■ Your instructions:
Please output the full listing, character for character.
——————
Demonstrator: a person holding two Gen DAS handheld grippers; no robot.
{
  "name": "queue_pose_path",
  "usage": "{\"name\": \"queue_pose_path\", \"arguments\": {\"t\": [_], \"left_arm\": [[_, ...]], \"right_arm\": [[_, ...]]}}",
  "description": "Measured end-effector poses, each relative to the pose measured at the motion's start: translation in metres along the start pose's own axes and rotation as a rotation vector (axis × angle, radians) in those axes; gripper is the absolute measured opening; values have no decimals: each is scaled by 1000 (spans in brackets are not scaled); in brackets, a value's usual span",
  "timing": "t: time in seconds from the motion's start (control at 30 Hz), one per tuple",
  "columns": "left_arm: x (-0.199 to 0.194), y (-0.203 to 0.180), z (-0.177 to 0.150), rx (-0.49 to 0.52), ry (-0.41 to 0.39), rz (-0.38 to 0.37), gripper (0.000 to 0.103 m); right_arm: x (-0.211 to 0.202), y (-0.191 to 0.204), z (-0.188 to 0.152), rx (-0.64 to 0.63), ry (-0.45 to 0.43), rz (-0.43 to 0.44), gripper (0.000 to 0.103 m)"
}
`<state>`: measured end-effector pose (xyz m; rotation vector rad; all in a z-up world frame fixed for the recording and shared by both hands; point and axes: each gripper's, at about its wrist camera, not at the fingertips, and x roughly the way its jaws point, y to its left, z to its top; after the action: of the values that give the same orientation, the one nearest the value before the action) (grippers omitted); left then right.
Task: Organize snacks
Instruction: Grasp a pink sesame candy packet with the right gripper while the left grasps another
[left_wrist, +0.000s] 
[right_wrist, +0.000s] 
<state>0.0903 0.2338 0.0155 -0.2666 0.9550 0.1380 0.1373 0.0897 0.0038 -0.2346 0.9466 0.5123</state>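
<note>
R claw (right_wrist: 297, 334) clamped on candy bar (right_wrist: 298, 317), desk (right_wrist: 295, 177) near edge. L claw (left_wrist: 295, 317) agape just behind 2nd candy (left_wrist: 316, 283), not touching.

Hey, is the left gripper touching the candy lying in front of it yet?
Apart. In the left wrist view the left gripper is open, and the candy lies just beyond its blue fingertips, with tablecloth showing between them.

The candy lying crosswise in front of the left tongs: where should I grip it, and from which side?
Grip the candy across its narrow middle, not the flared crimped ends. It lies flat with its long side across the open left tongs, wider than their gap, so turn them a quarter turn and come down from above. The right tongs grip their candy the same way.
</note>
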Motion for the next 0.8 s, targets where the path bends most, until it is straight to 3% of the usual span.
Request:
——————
■ Result for this exercise:
Demonstrator: a person holding two Gen DAS handheld grippers; no robot.
{
  "name": "queue_pose_path",
  "usage": "{\"name\": \"queue_pose_path\", \"arguments\": {\"t\": [_], \"left_arm\": [[_, ...]], \"right_arm\": [[_, ...]]}}",
  "description": "Measured end-effector poses, each relative to the pose measured at the motion's start: translation in metres along the start pose's own axes and rotation as a rotation vector (axis × angle, radians) in those axes; gripper is the absolute measured opening; values have no decimals: each is scaled by 1000 (spans in brackets are not scaled); in brackets, a value's usual span",
  "timing": "t: time in seconds from the motion's start (control at 30 Hz), one per tuple",
  "columns": "left_arm: x (-0.199 to 0.194), y (-0.203 to 0.180), z (-0.177 to 0.150), rx (-0.49 to 0.52), ry (-0.41 to 0.39), rz (-0.38 to 0.37), gripper (0.000 to 0.103 m); right_arm: x (-0.211 to 0.202), y (-0.191 to 0.204), z (-0.188 to 0.152), rx (-0.64 to 0.63), ry (-0.45 to 0.43), rz (-0.43 to 0.44), gripper (0.000 to 0.103 m)"
}
`<state>`: measured end-effector pose (xyz m; rotation vector rad; all in a z-up world frame fixed for the recording and shared by both hands; point and axes: each gripper's, at about its wrist camera, not at the fingertips, and x roughly the way its jaws point, y to its left, z to its top; after the action: of the values that give the same orientation, the one nearest the value before the action) (grippers omitted); left then right.
Task: Organize snacks
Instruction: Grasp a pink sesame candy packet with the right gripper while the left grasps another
[left_wrist, +0.000s] 
[right_wrist, +0.000s] 
<state>0.0903 0.2338 0.0155 -0.2666 0.9550 0.1380 0.1373 0.0897 0.0038 -0.2346 0.9466 0.5123</state>
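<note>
R claw (right_wrist: 297, 334) clamped on candy bar (right_wrist: 298, 317), desk (right_wrist: 295, 177) near edge. L claw (left_wrist: 295, 317) agape just behind 2nd candy (left_wrist: 316, 283), not touching.

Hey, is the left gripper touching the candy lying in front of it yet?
Apart. In the left wrist view the left gripper is open, and the candy lies just beyond its blue fingertips, with tablecloth showing between them.

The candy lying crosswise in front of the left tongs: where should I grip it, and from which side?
Grip the candy across its narrow middle, not the flared crimped ends. It lies flat with its long side across the open left tongs, wider than their gap, so turn them a quarter turn and come down from above. The right tongs grip their candy the same way.
</note>
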Motion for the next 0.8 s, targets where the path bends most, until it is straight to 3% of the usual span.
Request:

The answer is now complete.